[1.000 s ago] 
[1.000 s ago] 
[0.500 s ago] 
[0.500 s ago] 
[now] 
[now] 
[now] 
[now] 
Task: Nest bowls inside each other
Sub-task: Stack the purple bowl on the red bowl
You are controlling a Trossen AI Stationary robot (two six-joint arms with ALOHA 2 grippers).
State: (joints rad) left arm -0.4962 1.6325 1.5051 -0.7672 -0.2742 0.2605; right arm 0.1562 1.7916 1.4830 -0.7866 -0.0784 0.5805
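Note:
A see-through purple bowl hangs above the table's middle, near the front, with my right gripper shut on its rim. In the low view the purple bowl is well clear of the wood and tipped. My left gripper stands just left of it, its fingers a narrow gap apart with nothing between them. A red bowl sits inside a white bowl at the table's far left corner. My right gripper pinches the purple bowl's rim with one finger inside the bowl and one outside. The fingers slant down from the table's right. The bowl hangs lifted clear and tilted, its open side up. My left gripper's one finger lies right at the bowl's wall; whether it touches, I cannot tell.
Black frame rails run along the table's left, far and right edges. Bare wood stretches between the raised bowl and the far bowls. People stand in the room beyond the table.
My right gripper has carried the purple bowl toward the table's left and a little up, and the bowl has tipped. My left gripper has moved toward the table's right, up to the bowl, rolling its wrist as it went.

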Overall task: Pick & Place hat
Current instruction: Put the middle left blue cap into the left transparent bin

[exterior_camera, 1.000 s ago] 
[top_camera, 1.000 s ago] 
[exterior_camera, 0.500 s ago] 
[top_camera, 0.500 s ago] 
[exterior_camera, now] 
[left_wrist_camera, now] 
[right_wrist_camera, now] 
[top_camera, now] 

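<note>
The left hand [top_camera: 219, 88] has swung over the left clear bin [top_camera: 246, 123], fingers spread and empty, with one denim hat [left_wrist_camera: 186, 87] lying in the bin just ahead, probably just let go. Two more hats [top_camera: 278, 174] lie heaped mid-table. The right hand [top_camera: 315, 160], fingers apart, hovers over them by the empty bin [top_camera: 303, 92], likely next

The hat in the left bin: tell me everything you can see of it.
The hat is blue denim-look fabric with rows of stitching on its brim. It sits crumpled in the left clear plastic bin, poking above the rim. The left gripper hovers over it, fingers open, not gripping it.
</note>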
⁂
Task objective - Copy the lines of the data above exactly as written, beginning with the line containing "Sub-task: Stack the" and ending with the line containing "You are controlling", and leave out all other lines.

Task response -
Sub-task: Stack the purple bowl on the red bowl
You are controlling a Trossen AI Stationary robot (two six-joint arms with ALOHA 2 grippers).

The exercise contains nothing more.